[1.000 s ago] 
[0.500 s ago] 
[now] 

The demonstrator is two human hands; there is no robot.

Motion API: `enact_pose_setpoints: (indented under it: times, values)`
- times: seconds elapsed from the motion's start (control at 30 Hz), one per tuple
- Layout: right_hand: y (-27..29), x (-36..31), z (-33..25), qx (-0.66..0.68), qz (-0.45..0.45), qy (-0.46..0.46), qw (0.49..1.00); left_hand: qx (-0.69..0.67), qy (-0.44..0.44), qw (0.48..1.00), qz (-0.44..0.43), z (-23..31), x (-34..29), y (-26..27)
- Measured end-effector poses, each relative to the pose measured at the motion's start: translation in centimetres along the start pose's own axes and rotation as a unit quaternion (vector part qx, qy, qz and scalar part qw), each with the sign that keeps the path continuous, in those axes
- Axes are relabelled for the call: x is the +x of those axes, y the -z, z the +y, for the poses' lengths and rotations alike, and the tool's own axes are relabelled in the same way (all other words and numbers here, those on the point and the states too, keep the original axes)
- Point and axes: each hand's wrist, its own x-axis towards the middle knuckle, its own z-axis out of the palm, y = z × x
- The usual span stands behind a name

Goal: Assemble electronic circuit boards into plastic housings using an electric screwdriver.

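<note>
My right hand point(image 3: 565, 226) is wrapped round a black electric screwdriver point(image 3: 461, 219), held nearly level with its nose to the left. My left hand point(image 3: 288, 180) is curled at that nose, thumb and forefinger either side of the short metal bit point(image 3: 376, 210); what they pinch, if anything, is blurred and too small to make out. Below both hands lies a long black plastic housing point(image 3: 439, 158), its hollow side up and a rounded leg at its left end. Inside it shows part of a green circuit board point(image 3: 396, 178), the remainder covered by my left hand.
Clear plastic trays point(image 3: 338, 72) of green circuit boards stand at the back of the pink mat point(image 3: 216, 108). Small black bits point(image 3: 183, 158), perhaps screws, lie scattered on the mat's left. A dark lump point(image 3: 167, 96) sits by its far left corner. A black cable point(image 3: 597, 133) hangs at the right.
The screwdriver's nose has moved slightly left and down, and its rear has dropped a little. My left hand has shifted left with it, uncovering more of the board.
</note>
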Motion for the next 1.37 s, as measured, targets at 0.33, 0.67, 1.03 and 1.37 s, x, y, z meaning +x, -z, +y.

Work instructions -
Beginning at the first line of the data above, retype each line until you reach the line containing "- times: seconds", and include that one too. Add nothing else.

Reply -
[1.000 s ago] 
[0.500 s ago] 
[now] 

The demonstrator is two human hands; there is no robot.

Motion API: `enact_pose_setpoints: (indented under it: times, values)`
- times: seconds elapsed from the motion's start (control at 30 Hz), one per tuple

No further response is required.